Character Consistency in Stable Diffusion


UPDATED: 07/01
– Changed templates so it’s easier to scale to 512 or 768
– Changed ImageSplitter script to make it more user friendly and added a GitHub link to it
– Added section on facial expressions
– Added information on scaling in img2img and settings I’ve had success with
– Removed the hires fix approach, it was more for quick/dirty example, but led to some confusion.
– Made a series of clarifications

One of the big questions that comes up often in regards to Stable Diffusion is how to create character consistency if we want to create more than a single image. Facial characteristics are the most important, followed by body shape, clothing style, setting, etc… in the AI image/video world it’s the sought after holy grail as of now (mid-’23).

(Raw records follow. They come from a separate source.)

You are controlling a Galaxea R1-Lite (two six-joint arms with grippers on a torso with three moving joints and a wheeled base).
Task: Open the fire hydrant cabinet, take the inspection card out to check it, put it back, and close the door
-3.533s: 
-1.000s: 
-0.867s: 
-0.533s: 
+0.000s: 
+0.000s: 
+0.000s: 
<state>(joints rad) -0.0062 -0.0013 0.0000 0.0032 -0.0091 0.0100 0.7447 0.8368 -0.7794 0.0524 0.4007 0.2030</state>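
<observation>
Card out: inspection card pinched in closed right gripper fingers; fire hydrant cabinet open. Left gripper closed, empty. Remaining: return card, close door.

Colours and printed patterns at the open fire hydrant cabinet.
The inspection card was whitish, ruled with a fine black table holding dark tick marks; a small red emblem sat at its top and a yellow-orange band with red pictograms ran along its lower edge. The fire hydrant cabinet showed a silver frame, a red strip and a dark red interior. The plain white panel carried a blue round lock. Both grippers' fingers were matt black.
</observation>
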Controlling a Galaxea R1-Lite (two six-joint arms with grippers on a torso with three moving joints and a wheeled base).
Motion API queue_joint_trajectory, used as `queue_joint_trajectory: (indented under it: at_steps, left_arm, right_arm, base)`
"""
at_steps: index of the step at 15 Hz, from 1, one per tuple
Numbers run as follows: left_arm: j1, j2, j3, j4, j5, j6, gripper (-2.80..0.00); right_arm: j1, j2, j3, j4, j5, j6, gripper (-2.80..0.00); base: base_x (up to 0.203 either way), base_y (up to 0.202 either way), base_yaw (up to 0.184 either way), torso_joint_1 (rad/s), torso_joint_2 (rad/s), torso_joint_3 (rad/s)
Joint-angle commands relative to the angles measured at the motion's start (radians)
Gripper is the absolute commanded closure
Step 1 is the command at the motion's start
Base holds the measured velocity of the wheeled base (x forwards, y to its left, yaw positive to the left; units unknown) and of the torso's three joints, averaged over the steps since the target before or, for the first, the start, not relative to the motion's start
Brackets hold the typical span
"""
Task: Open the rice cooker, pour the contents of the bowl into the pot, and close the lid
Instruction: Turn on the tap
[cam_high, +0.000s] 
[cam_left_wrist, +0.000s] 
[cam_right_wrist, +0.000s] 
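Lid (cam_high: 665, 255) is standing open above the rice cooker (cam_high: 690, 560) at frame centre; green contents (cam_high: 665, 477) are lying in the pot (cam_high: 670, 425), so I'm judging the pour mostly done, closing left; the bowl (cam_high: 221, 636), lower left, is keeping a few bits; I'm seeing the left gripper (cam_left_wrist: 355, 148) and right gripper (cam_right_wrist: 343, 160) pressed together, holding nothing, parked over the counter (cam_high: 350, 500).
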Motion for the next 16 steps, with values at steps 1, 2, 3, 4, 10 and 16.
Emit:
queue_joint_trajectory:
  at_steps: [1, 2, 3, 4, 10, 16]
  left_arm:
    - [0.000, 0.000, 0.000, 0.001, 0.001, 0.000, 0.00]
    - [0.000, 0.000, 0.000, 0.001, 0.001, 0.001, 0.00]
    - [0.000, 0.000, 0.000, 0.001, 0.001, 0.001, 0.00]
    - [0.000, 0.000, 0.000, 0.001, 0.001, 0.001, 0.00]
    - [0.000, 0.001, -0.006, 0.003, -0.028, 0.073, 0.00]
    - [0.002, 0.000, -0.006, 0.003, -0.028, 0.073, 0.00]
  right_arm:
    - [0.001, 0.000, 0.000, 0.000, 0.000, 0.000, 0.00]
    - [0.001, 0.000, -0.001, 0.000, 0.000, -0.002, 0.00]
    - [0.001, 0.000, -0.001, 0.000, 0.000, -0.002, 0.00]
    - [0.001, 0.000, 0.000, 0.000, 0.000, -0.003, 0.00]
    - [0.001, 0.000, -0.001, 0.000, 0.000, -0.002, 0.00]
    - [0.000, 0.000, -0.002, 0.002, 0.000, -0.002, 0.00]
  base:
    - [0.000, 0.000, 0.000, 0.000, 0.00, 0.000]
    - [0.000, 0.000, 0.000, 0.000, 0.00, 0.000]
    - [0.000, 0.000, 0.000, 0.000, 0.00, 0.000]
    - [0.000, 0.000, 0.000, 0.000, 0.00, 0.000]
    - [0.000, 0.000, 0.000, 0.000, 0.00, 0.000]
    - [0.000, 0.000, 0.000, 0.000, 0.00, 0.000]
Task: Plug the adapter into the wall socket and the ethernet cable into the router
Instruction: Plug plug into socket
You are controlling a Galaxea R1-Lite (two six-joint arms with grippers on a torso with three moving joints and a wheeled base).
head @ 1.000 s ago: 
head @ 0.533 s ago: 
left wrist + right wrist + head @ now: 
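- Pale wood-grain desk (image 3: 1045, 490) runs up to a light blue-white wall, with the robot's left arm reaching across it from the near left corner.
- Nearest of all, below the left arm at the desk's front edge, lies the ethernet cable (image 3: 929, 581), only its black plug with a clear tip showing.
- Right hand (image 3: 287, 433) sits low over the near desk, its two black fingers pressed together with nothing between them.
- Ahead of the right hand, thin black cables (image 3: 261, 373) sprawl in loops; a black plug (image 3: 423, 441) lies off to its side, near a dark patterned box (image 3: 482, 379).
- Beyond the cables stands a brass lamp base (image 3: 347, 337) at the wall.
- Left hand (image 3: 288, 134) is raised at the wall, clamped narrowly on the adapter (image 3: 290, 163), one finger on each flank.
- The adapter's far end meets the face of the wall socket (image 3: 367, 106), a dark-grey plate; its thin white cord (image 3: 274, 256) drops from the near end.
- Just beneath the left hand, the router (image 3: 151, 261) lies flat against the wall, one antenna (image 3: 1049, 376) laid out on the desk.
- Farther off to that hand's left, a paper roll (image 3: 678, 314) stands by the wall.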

One route to achieve this goal is through the use of a LoRA (Low-Rank Adaptation), a method of training that inserts weights into an existing AI model’s layers to bias it towards a defined outcome. But, most LoRAs are trained on real-life people (famous actors images, personal photographs) and styles, not on AI generated/created persona output. Because of this the question comes about, what if I want to create a character based on the output of the model itself so that I have a 100% unique fabricated persona to develop a character around, using my own character description, how do I achieve that?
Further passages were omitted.